■ Data excerpt ■
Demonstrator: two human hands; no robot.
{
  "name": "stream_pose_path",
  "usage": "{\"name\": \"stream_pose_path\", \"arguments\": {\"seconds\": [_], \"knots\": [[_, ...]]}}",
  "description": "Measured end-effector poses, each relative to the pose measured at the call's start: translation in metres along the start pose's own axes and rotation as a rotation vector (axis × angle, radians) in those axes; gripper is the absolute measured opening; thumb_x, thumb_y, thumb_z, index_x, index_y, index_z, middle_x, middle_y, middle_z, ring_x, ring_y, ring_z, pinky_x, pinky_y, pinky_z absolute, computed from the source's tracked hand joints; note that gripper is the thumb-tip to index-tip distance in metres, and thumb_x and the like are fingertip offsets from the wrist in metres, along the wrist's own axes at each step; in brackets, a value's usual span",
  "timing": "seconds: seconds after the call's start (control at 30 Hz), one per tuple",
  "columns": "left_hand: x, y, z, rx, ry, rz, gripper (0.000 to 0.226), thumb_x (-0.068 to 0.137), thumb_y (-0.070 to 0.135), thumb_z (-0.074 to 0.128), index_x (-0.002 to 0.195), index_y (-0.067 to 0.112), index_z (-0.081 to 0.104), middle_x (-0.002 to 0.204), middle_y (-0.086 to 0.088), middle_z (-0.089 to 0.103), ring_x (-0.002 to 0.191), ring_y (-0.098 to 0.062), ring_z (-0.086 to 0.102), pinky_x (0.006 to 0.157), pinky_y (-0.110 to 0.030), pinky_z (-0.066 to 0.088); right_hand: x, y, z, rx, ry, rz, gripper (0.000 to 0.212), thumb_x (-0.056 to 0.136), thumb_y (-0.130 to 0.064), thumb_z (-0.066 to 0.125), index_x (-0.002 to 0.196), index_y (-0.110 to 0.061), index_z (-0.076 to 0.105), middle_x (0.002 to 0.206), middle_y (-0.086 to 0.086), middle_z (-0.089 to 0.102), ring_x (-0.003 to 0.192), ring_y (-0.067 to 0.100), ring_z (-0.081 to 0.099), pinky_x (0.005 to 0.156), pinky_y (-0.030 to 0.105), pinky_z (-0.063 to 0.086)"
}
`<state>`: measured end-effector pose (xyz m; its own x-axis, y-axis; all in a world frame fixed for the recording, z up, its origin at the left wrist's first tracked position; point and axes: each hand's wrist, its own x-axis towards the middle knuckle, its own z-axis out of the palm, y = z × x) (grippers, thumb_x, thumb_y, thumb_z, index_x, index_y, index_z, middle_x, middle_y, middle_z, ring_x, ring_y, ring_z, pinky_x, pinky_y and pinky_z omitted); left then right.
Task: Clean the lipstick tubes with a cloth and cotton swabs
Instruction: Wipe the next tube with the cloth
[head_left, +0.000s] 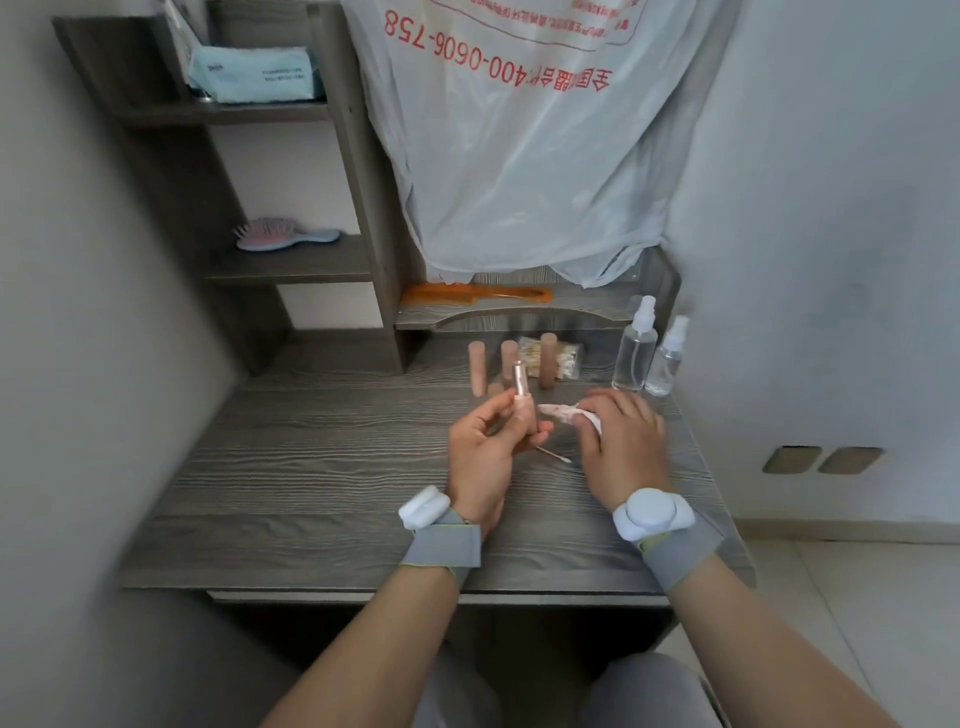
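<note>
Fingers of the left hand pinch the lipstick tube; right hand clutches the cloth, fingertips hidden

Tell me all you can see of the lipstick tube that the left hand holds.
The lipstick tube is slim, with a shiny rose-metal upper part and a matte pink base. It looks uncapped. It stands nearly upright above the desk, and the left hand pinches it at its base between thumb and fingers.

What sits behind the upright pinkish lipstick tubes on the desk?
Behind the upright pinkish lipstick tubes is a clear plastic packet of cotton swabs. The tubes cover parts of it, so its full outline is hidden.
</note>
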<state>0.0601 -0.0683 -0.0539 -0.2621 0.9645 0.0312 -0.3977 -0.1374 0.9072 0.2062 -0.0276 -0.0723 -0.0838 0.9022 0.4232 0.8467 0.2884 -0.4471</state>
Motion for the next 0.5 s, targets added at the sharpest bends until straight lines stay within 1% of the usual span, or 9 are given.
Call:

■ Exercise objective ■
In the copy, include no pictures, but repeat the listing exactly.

■ Written response ■
Demonstrator: two human hands; no robot.
{
  "name": "stream_pose_path",
  "usage": "{\"name\": \"stream_pose_path\", \"arguments\": {\"seconds\": [_], \"knots\": [[_, ...]]}}",
  "description": "Measured end-effector poses, each relative to the pose measured at the call's start: translation in metres along the start pose's own axes and rotation as a rotation vector (axis × angle, radians) in those axes; gripper is the absolute measured opening; thumb_x, thumb_y, thumb_z, index_x, index_y, index_z, middle_x, middle_y, middle_z, ring_x, ring_y, ring_z, pinky_x, pinky_y, pinky_z absolute, computed from the source's tracked hand joints; note that gripper is the thumb-tip to index-tip distance in metres, and thumb_x and the like are fingertip offsets from the wrist in metres, along the wrist's own axes at each step; in brackets, a value's usual span",
  "timing": "seconds: seconds after the call's start (control at 30 Hz), one per tuple",
  "columns": "left_hand: x, y, z, rx, ry, rz, gripper (0.000 to 0.226), thumb_x (-0.068 to 0.137), thumb_y (-0.070 to 0.135), thumb_z (-0.074 to 0.128), index_x (-0.002 to 0.195), index_y (-0.067 to 0.112), index_z (-0.081 to 0.104), middle_x (-0.002 to 0.204), middle_y (-0.086 to 0.088), middle_z (-0.089 to 0.103), ring_x (-0.002 to 0.191), ring_y (-0.098 to 0.062), ring_z (-0.086 to 0.102), pinky_x (0.006 to 0.157), pinky_y (-0.110 to 0.030), pinky_z (-0.066 to 0.088); right_hand: x, y, z, rx, ry, rz, gripper (0.000 to 0.212), thumb_x (-0.056 to 0.136), thumb_y (-0.130 to 0.064), thumb_z (-0.066 to 0.125), index_x (-0.002 to 0.196), index_y (-0.110 to 0.061), index_z (-0.076 to 0.105), middle_x (0.002 to 0.206), middle_y (-0.086 to 0.086), middle_z (-0.089 to 0.102), ring_x (-0.003 to 0.192), ring_y (-0.067 to 0.100), ring_z (-0.081 to 0.099), pinky_x (0.005 to 0.156), pinky_y (-0.030 to 0.105), pinky_z (-0.063 to 0.086)"
}
`<state>`: measured end-effector pose (xyz m; its own x-axis, y-axis; all in a world frame fixed for the recording, z up, its origin at the left wrist's first tracked position; point and axes: each hand's wrist, its own x-axis towards the middle knuckle, its own z-axis out of the palm, y = z × x) (grippers, thumb_x, thumb_y, thumb_z, index_x, index_y, index_z, middle_x, middle_y, middle_z, ring_x, ring_y, ring_z, pinky_x, pinky_y and pinky_z omitted); left then right.
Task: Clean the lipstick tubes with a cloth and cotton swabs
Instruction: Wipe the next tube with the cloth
[head_left, +0.000s] 
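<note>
Fingers of the left hand pinch the lipstick tube; right hand clutches the cloth, fingertips hidden

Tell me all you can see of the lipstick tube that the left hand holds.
The lipstick tube is slim, with a shiny rose-metal upper part and a matte pink base. It looks uncapped. It stands nearly upright above the desk, and the left hand pinches it at its base between thumb and fingers.

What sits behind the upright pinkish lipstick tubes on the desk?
Behind the upright pinkish lipstick tubes is a clear plastic packet of cotton swabs. The tubes cover parts of it, so its full outline is hidden.
</note>
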<state>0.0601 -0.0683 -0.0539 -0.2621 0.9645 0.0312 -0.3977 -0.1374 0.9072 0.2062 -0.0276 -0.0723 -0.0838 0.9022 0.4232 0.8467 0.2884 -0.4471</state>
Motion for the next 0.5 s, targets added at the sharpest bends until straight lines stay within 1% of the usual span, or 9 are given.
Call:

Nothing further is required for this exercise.